Trump’s puppet finds a way to pull his own strings.
Quoting verses from the Old Testament, US Vice-President Mike Pence told Israeli lawmakers in the country’s Knesset that the United States would speed up plans to move its embassy from Tel Aviv to Jerusalem, simultaneously rubbing salt into the wounds of the Israel-Palestine conflict while lauding Trump for righting “a 70-year wrong”.
In “Prospects of peace elusive as Pence wraps up visit to Israel” in The Washington Post (23 January 2018), Ruth Eglash and Jenna Johnson noted:
“Pence, an evangelical Christian, was a driving force behind the administration’s decision on Jerusalem and flanked Trump as he made the announcement. In his own past statements, he has gone further than Trump, describing Jerusalem as Israel’s undivided capital… The decision to speed up the embassy move is likely to further rankle Palestinians, who consider East Jerusalem as the capital of their future state and say that Trump’s presidency has been defined by threats to their side, but incentives and rewards for Israel.”
This kind of insane provocation is what we have come to expect from a presidency that has lost its moral bearings. Behind the public posturing, lies an attempt at self-aggrandisement by Trump, aided and abetted by Pence, who is blinded by a religious fervour based on an evangelical fundamentalism. Their hidden agenda is to keep the Middle East in turmoil by ramping up support for Israel and Arab leaders such as Egypt’s current President and the Saudi royal family, while disparaging any kind of rapprochement with Palestine or any peace plan for the region that does not meet Israel’s demands.
Trump’s other “cunning plan” is to install a former US military intelligence officer at the US State Department to oversee policy on both Iraq and Iran. The man in question, a political appointee replacing two civil servants, has no prior diplomatic experience and is not an expert on either country. Significantly, he does have years of experience in military intelligence.
T.S. Eliot’s poem “The Hollow Men” comes to mind:
“We are the hollow men
We are the stuffed men
Headpiece filled with straw.
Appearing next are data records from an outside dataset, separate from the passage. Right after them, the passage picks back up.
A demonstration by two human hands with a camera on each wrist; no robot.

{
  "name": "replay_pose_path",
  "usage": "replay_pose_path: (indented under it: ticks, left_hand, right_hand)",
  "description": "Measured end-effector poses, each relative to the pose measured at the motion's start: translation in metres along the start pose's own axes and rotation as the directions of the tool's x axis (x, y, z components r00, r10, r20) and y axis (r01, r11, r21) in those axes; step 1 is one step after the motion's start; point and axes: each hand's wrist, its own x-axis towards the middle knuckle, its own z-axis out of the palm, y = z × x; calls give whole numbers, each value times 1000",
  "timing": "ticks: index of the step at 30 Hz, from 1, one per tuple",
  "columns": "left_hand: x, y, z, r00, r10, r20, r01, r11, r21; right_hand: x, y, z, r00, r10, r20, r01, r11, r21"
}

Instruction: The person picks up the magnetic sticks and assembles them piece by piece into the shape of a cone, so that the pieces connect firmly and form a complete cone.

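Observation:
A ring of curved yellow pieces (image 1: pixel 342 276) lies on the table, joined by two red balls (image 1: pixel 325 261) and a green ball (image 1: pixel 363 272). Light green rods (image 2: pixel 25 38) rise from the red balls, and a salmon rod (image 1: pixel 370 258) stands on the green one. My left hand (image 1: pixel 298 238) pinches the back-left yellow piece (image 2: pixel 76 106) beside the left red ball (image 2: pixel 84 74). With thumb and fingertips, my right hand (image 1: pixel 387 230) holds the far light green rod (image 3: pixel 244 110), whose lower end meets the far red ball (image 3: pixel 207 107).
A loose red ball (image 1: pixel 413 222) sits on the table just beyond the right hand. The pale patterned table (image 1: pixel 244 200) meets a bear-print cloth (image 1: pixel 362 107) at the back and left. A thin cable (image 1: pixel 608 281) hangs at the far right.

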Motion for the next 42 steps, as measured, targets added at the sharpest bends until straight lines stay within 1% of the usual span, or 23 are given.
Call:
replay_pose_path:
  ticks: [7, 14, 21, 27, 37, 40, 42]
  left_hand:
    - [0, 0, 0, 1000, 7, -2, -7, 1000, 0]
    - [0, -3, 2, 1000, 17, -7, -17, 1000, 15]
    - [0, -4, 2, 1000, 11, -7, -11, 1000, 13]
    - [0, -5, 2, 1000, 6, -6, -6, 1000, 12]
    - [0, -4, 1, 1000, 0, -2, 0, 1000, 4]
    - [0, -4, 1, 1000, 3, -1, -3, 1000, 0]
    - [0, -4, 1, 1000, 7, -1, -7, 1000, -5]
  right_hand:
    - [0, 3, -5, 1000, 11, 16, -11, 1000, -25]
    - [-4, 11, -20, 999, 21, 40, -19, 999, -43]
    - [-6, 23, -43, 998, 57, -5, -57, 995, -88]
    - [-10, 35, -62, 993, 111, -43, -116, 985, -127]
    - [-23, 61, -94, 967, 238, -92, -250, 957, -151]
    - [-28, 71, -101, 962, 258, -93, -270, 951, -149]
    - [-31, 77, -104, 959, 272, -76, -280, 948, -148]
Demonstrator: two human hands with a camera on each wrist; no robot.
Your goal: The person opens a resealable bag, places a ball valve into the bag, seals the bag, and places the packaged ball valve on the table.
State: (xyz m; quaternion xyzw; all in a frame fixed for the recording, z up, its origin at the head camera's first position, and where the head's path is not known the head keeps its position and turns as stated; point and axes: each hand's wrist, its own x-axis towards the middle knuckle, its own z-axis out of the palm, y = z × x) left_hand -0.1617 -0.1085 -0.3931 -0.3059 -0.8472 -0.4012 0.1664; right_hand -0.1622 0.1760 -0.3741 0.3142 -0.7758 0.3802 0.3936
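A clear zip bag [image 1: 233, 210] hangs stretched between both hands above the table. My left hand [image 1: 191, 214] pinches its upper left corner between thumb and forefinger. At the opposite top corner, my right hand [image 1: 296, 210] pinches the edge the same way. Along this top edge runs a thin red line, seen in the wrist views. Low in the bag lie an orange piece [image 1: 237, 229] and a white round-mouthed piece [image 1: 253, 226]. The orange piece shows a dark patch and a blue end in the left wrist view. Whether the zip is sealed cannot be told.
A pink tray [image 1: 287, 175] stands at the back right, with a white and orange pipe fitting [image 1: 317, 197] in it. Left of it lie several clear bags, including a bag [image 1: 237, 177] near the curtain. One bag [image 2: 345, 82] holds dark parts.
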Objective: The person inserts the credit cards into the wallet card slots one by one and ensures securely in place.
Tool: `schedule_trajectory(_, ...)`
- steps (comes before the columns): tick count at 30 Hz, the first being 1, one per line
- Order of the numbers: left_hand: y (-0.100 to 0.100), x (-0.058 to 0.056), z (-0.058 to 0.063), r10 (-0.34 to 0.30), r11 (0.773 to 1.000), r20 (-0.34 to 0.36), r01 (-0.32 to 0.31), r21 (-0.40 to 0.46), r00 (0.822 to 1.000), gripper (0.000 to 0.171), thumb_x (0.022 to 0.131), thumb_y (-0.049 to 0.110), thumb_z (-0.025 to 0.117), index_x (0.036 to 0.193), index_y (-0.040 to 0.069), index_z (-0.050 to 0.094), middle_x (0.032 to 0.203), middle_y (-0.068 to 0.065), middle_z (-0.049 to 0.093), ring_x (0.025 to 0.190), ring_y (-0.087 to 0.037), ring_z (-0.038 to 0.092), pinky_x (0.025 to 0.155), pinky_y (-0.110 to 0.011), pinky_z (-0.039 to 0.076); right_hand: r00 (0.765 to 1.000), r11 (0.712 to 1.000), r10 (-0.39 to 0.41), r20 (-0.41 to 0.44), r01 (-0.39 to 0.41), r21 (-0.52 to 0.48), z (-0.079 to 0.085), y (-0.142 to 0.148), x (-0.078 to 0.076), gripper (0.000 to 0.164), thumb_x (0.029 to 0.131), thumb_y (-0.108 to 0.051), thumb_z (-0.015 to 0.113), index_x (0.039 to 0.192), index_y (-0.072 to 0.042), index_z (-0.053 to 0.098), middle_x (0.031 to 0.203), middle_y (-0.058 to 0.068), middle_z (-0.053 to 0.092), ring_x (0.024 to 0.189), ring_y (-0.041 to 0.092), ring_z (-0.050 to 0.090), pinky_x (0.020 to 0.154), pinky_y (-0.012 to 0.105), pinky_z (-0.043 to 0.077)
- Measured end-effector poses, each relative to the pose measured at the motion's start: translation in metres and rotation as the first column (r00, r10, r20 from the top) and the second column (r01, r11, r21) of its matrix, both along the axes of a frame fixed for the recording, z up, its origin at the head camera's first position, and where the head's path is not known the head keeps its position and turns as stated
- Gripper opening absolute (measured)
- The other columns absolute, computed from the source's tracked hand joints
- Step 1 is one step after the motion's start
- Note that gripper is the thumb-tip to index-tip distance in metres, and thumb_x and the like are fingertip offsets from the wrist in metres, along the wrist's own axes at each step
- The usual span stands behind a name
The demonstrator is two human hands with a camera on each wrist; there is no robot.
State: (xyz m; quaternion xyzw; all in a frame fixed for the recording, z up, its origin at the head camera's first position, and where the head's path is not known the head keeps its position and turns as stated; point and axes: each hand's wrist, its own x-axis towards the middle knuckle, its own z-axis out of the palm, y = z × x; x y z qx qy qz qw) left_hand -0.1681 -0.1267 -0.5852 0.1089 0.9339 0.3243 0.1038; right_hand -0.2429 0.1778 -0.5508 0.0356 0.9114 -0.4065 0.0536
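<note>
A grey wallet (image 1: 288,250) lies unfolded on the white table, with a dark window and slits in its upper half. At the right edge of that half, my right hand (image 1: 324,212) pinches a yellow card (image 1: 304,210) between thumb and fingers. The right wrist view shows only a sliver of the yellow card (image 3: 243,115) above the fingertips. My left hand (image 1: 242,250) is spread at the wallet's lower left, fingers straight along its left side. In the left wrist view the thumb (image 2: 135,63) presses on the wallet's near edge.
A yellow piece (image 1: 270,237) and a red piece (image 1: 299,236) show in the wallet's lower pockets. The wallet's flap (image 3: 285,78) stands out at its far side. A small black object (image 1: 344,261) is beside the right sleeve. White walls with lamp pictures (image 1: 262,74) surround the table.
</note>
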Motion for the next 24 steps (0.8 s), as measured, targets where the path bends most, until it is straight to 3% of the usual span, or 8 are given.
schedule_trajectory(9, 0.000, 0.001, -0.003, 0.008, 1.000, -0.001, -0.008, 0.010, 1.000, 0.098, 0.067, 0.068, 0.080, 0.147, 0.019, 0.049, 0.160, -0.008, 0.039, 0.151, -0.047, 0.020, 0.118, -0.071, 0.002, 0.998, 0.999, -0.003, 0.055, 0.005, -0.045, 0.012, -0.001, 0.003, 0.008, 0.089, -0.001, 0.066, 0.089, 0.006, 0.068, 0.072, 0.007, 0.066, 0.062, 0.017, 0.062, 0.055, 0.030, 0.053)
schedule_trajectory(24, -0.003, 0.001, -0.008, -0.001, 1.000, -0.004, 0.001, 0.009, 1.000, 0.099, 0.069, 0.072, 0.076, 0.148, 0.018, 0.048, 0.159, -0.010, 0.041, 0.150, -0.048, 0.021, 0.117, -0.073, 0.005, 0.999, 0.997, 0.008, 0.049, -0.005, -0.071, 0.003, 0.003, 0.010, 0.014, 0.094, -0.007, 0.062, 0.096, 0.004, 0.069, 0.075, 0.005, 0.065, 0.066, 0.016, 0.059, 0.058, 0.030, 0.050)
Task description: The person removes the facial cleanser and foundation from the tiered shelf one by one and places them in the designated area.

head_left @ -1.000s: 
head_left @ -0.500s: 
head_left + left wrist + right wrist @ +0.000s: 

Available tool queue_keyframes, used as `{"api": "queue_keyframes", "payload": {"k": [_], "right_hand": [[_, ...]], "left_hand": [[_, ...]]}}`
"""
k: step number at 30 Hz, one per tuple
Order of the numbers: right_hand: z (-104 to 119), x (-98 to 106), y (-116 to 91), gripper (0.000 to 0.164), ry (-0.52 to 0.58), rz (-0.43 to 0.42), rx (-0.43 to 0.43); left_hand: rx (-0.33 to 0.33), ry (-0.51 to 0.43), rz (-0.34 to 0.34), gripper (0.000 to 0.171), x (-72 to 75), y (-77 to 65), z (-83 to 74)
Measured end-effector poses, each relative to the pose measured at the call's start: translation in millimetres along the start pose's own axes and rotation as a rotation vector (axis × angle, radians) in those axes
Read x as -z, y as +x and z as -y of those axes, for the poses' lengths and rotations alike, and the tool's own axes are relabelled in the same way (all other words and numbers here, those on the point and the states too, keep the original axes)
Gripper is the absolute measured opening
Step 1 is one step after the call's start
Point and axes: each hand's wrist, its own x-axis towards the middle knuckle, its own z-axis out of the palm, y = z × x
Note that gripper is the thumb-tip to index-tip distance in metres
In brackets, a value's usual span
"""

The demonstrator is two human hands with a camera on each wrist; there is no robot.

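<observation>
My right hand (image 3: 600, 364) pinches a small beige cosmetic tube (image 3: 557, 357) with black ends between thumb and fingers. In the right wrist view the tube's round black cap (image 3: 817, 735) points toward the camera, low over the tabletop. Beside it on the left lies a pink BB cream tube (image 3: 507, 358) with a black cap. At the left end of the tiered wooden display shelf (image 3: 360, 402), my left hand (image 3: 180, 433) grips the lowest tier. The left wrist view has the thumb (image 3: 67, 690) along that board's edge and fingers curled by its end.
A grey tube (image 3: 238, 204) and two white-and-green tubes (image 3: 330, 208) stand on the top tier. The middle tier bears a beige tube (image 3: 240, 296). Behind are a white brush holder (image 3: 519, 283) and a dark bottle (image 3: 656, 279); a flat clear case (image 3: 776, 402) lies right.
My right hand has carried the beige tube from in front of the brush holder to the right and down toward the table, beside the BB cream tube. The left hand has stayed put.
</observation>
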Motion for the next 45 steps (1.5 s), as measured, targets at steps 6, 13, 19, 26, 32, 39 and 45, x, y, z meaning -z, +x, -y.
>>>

Alas!
Our dried voices, when
We whisper together
Are quiet and meaningless
As wind in dry grass
Or rats’ feet over broken glass
In our dry cellar.”
Unfortunately, these clowns are in positions of power that ominously could reverse the poem’s ending (described in Eliot’s obituary in The New York Times in 1965 as “probably the most quoted lines of any 20th-century poet writing in English”):
“This is the way the world ends
Not with a bang but a whimper.”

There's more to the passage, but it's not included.